_Entries provided_:
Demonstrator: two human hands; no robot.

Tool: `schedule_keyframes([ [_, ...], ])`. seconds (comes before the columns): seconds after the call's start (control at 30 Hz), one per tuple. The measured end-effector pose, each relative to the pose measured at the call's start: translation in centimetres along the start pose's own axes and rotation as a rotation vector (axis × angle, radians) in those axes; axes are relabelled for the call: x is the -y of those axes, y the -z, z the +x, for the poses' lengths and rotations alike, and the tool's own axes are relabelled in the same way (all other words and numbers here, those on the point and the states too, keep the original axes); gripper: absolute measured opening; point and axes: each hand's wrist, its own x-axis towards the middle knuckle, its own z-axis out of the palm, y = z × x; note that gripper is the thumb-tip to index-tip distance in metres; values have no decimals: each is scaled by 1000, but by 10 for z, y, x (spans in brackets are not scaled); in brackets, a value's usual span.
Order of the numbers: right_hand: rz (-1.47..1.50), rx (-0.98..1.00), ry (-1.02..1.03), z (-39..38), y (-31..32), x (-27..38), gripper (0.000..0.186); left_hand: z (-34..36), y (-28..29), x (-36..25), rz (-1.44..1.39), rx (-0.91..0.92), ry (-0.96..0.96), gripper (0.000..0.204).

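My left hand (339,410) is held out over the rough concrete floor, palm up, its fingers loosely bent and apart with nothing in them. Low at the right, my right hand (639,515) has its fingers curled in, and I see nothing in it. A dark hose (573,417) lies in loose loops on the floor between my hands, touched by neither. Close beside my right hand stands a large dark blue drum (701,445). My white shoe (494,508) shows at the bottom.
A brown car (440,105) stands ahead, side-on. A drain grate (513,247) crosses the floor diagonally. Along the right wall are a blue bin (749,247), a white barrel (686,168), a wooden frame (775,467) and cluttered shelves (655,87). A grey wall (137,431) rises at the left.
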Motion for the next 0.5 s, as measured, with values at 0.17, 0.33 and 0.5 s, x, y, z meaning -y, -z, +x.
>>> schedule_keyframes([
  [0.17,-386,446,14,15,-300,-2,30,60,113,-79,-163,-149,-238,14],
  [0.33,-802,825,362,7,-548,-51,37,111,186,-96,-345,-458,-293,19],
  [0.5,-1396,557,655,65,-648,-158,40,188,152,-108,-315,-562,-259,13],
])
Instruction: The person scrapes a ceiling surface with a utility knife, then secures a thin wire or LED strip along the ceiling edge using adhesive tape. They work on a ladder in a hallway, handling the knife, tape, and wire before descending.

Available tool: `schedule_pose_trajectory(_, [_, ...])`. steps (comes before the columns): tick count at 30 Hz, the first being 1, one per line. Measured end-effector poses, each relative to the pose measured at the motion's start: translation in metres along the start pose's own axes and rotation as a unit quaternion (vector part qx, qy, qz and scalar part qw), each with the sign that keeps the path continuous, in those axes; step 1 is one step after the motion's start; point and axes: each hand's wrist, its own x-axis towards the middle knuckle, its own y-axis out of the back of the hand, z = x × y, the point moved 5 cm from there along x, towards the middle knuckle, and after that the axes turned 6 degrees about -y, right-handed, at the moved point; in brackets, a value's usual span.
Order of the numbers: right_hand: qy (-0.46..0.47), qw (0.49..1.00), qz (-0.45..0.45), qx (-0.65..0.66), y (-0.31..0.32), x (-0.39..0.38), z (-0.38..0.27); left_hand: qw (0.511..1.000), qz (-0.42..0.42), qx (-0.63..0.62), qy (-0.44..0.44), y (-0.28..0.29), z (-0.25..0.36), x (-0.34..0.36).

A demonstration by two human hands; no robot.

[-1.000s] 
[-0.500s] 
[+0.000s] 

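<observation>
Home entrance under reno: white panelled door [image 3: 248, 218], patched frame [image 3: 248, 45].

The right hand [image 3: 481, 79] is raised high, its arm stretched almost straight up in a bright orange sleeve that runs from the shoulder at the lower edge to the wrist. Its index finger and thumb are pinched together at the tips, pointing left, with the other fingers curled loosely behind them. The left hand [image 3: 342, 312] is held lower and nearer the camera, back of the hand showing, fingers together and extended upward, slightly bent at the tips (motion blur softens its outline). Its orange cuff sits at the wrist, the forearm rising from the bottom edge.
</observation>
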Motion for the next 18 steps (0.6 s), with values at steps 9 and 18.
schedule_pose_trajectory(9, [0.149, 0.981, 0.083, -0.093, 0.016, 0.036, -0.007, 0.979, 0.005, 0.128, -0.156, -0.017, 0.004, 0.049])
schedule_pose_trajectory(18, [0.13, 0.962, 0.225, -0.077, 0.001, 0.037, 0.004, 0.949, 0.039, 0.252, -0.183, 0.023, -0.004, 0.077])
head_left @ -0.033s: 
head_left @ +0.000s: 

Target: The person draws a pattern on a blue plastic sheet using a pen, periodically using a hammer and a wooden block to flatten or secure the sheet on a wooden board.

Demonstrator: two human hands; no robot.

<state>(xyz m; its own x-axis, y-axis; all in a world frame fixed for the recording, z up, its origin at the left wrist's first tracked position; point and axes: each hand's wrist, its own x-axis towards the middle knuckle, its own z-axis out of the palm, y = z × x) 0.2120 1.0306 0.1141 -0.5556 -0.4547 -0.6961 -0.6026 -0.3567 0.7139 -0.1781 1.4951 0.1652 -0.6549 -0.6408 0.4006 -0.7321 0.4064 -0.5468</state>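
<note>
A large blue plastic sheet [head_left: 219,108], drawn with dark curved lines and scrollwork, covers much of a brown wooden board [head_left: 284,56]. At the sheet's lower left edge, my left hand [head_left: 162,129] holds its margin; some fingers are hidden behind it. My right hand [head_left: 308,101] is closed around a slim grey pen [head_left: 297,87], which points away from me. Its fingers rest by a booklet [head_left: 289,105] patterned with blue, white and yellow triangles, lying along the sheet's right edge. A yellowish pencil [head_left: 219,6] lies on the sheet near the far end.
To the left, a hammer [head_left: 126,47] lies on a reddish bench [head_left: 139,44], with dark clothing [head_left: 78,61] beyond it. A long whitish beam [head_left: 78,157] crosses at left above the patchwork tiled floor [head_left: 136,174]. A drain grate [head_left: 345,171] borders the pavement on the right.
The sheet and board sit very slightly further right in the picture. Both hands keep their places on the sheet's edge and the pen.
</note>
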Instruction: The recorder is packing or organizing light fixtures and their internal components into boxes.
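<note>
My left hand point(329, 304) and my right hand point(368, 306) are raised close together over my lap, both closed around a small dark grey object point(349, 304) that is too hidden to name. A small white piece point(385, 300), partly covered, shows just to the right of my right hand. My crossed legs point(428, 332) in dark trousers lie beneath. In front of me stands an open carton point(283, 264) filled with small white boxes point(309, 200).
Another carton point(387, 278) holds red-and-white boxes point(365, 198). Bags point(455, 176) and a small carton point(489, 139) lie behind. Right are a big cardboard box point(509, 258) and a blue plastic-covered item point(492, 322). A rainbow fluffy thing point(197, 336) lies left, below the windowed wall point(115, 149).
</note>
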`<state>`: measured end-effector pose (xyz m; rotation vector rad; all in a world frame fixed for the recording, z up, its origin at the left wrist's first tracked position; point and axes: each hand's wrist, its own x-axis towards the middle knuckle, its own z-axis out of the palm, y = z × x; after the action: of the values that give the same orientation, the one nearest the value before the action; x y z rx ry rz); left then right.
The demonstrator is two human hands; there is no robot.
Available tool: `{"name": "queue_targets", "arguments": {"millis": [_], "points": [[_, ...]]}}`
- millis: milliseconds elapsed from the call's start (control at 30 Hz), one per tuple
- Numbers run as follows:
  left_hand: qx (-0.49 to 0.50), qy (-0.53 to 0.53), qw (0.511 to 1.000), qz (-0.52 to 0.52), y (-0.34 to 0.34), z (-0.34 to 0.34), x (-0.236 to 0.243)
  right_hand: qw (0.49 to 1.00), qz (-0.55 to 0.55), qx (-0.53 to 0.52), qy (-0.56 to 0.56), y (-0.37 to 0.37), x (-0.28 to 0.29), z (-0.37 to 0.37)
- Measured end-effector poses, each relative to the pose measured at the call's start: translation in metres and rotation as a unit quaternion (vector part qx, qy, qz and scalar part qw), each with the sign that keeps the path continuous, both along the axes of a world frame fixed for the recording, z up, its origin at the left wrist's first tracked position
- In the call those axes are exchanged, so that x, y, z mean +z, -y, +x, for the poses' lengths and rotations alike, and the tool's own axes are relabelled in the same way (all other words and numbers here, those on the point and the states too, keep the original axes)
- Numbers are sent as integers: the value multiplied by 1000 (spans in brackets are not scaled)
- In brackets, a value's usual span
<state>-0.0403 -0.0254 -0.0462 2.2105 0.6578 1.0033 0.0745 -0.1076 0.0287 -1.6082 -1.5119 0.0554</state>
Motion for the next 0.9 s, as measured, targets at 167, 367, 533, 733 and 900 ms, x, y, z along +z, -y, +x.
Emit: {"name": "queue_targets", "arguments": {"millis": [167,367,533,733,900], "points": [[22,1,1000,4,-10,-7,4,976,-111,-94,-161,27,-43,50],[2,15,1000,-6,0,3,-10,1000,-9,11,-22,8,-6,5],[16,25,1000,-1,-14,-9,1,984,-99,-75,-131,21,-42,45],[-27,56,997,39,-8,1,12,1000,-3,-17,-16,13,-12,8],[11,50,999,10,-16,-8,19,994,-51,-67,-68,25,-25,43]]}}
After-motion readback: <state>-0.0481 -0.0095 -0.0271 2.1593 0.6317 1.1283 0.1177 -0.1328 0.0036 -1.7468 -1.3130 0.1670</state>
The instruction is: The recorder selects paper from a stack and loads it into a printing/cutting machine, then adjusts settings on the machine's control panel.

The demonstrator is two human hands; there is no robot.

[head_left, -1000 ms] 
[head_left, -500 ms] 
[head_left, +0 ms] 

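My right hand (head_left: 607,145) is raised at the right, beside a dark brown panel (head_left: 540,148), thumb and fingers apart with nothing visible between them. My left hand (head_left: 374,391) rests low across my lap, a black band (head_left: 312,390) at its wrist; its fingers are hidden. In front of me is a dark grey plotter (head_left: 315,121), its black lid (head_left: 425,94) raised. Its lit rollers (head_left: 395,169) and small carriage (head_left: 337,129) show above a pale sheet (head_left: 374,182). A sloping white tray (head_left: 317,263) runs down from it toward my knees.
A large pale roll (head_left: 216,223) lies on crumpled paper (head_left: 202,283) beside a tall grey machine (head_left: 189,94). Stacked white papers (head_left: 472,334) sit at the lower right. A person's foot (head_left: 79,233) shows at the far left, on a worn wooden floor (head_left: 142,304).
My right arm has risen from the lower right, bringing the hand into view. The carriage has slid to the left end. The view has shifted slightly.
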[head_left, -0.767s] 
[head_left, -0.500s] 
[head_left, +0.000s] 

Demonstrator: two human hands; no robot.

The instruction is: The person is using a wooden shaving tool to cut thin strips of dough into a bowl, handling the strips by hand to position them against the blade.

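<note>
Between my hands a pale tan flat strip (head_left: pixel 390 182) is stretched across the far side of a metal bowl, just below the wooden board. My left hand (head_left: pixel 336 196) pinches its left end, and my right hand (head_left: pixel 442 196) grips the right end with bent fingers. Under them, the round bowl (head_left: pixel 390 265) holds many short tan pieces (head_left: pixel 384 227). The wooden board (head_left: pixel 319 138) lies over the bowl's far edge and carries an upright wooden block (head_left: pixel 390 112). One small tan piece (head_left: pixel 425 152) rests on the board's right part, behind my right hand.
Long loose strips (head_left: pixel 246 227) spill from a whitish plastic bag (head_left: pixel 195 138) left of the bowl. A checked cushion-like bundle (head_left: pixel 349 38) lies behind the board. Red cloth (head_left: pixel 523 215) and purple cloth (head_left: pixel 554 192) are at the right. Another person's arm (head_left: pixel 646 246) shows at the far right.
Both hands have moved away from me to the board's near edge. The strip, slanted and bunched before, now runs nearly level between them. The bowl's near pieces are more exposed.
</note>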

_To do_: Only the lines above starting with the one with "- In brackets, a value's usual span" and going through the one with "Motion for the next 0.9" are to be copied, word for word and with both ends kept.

_Reply_:
- In brackets, a value's usual span
<state>-0.0403 -0.0254 -0.0462 2.2105 0.6578 1.0033 0.0745 -0.1076 0.0287 -1.6082 -1.5119 0.0554</state>
Motion for the next 0.9 s, as measured, targets at 167, 367, 533, 733 and 900 ms, x, y, z along +z, -y, +x.

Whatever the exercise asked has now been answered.